By Danessa Rivera (The Philippine
Star) | Updated December 19, 2017 - 12:00am
MANILA, Philippines — Diversified
conglomerate San Miguel Corp. (SMC) is taking over the Masinloc power project
in Zambales after buying out its owners for roughly $2.4 billion.
SMC has reached a deal to acquire
the 51 percent stake in Masinloc Power Partners Co. Ltd. (MPPCL) being unloaded
by American energy giant AES Corp. as it exits the Philippines.
SMC, through its power arm SMC
Global Power Holdings Corp., has signed a share purchase agreement with
Masin-AES Pte. Ltd. equity holders AES Philippines Investment Pte. Ltd. and Gen
Plus B.V. for $1.9 billion.
Aside from the AES stake, SMC also
bought out Thai power firm Electricity Generating Public Co. Ltd. (EGCO), AES’

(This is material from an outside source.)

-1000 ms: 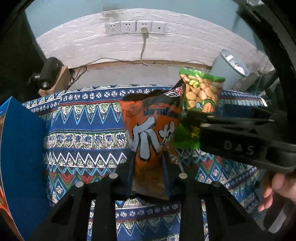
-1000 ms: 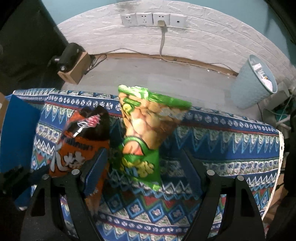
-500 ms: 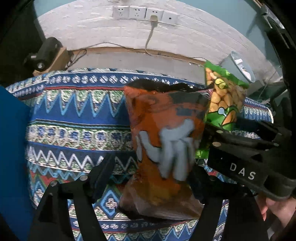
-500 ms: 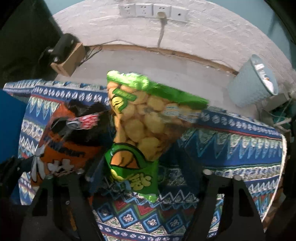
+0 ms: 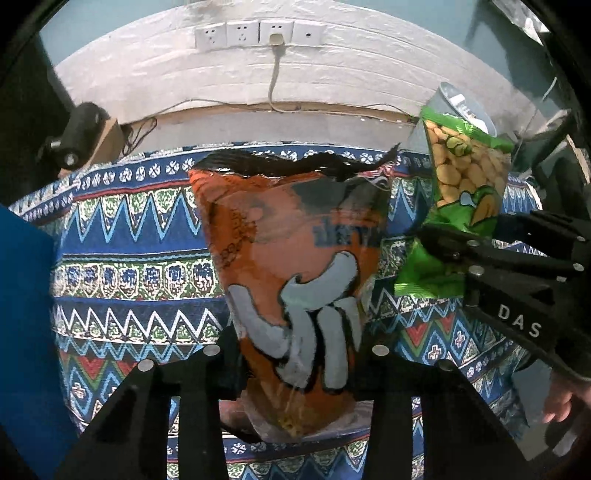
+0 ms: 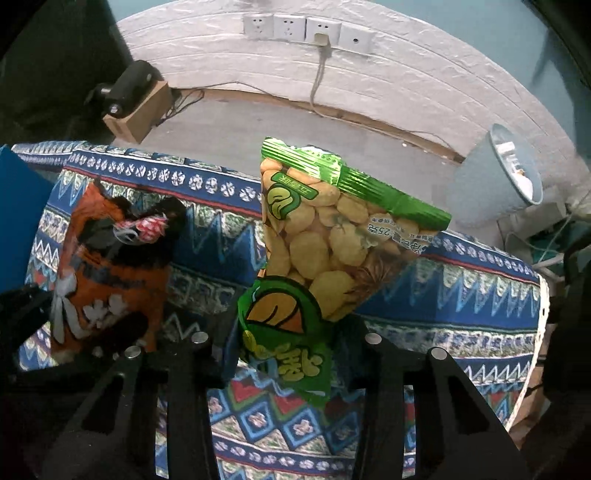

partner in the Masinloc plant.
In a statement posted on its
website, EGCO said it sold its 49 percent stake in MPPCL for $850 million,
which will be used new investment projects, EGCO president Jakgrich Pibulpairoj
said.
EGCO’s wholly-owned subsidiary Gen
Plus B.V. entered into a share purchase agreement with SMC Global and AES Phil
Investment Pte. Ltd. to dispose its 49 percent indirect ownership interest in
MPPCL to SMC Global.
“EGCO Group would receive the
proceeds of $850 million (27.66 billion Thai baht equivalent) from the
divestment upon transaction closing which is subject to the approval of the
Philippine Competition Commission and relevant closing conditions agreed by the
transaction parties,” Pibulpairoj said.
EGCO expects to complete the
transaction within the first half of 2018.
In total, SMC said the implied
enterprise value of the company based on the transaction is $2.4 billion.
MPPCL owns, operates and maintains
the Masinloc coal-fired power plant comprising two units of 315-megawatt (MW)
each, a 335-MW expansion project (Unit 3) which is under construction and a
10-MW battery energy storage in Zambales province.
The new 335-MW unit will employ the
supercritical boiler technology that will result in higher efficiency and
significant reduction in carbon dioxide emissions.
“We are happy to be able to
acquire Masinloc. The additional power assets provide us an opportunity to
increase our footprint in clean coal technology that provides reliable and
affordable power, particularly in Luzon. In fact, we have substantially reduced
emissions even from our existing power plants to continue promoting the
economy’s growth and produce energy in an environmentally responsible way,” SMC
president and COO Ramon Ang said.
The completion of the agreement is
subject to the satisfaction of certain conditions, including the approval of
the Philippine Competition Commission (PCC) and the final execution of the
definitive agreements.
Last July, reports surfaced that AES
is selling its controlling stake in the Masinloc power plant as the US energy
giant has realized gains from its 2008 acquisition and wants to realize “good
value” from the sale.
The Masinloc power plant was
privatized by government in 2008. AES won the auction for the Zambales-based
coal-fired facility with its bid of $930 million.
SMC’s power investments are housed
under SMC Global, one of the country’s largest power producers.
It has been active in participating
in the government’s privatization of state-owned assets and of control and
administration of capacities of government-owned facilities.